Tommy Hilfiger’s see-now-buy-now offer is expanding into the metaverse. Roblox avatars will wear Autumn/Winter 2022 pieces, shoppable in real time from both the physical runway and on Roblox. Superplastic virtual celebrities Janky, Guggimon and Dayzee will walk the Roblox runway, wearing outfits from a recent Tommy Hilfiger collaboration with Richard Quinn.

It’s a novel approach to the ongoing democratisation of fashion show access — a theme that has found its strongest support in New York among the four major fashion weeks. “New York Fashion Week has the most iconic events, and most people would like to go, but given the situation in the world and people not being able to travel, that enables them to be part of this,” says Kaspar Tiri, co-founder of avatar creation tech provider Ready Player Me, with whom Tommy Hilfiger just partnered on a “parallel Tommy Hilfiger” project to dress avatars in digital pieces.

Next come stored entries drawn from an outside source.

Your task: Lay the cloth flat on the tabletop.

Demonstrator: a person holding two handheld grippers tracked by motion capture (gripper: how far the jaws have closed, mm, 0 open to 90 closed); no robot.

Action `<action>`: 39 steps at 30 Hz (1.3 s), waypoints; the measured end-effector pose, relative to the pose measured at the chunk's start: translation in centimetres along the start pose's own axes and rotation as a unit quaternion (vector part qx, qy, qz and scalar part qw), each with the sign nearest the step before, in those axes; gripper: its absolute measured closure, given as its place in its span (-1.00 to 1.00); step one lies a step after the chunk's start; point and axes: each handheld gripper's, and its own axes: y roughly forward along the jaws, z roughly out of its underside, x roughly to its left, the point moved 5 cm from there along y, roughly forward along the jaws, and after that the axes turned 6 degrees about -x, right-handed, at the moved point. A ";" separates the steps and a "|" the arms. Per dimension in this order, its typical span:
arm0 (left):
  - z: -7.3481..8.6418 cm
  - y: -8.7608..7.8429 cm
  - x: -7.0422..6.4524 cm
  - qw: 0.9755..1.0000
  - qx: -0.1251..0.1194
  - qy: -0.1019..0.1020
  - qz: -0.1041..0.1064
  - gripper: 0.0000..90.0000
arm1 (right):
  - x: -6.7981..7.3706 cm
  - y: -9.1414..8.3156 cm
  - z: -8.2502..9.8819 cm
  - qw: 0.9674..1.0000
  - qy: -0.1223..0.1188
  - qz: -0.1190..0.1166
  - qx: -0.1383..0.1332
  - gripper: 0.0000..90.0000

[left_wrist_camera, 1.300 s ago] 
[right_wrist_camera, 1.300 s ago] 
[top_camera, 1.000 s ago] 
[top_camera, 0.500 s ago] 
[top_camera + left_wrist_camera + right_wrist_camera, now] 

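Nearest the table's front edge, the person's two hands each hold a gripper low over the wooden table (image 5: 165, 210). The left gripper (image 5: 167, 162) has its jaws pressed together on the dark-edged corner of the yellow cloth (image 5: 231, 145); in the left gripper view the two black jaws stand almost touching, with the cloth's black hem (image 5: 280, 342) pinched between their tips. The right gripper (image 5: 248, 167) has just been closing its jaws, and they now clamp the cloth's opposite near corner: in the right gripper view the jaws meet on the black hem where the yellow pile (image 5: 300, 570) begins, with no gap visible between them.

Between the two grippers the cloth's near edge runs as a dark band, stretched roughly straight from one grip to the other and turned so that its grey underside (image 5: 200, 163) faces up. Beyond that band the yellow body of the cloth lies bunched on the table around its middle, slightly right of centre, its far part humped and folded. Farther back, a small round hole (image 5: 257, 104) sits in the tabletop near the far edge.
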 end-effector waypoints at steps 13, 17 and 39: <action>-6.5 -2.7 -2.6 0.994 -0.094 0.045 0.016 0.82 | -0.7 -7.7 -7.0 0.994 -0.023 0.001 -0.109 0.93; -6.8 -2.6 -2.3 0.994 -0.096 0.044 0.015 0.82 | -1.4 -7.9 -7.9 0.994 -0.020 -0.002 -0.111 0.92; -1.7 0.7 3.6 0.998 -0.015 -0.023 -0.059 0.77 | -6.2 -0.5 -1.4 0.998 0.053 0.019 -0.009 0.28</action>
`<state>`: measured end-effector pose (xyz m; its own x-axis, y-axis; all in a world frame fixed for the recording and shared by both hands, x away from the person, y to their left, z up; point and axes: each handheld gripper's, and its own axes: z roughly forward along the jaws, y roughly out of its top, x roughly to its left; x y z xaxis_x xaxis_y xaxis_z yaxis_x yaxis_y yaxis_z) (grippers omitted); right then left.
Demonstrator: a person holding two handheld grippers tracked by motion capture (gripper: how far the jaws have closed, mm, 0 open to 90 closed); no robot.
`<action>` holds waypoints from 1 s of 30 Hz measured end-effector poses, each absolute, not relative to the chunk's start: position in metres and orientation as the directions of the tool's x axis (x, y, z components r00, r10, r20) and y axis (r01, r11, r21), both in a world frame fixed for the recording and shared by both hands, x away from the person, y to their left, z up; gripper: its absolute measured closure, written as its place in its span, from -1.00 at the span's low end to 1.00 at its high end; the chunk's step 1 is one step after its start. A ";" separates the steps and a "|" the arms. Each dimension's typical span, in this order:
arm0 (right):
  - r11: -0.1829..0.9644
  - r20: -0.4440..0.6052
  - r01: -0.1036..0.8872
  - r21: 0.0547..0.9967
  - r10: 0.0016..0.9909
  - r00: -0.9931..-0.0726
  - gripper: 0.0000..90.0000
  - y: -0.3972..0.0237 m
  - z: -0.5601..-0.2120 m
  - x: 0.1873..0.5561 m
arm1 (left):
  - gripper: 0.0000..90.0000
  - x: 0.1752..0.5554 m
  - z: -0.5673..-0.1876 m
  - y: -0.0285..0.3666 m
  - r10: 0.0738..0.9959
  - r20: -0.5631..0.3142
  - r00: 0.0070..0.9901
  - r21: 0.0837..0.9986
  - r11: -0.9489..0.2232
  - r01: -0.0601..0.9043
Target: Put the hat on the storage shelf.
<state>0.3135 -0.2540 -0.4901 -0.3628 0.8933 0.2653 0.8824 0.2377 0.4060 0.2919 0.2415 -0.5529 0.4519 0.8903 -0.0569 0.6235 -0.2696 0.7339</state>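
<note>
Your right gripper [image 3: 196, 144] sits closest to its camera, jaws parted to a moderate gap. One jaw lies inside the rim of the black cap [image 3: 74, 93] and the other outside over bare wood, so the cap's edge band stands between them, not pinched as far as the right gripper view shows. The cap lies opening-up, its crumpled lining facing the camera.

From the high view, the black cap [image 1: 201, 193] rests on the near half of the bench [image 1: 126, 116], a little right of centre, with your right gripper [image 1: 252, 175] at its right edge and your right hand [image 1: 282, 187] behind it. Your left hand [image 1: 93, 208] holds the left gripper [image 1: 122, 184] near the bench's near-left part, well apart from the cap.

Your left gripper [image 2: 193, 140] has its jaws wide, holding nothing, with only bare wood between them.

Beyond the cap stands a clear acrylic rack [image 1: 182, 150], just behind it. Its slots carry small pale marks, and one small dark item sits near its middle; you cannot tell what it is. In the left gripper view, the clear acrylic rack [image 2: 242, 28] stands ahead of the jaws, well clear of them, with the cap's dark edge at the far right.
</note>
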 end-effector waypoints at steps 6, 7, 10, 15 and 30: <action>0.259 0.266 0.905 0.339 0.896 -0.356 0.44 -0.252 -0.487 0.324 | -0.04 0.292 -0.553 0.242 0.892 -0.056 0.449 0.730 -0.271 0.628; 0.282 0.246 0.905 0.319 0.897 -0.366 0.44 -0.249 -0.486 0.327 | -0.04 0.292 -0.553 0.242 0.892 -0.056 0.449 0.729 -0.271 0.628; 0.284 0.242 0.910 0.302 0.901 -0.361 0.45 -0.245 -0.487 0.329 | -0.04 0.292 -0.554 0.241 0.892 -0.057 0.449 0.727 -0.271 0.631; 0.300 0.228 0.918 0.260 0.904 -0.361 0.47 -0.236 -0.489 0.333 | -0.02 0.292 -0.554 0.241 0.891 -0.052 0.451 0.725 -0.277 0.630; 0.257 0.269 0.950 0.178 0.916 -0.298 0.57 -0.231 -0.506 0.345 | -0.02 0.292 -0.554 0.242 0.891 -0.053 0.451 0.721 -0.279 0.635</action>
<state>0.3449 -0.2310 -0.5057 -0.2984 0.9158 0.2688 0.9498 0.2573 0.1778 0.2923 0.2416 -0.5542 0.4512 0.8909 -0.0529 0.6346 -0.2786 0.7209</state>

Ready Player Me is currently used by more than 4,000 games and apps, and recently raised $56 million in funding, reflecting how the avatar industry is maturing. “Brands are an important part when we think of avatars, and they define how we identify ourselves,” Tiri says. “Billions of people are spending time in virtual environments every day, and lots of brands are trying to figure out how to combine physical and digital.”

Puma also returns to New York Fashion Week with an evening event on 13 September that promises “interactive” components for a global audience, further establishing Puma in the Web3 space.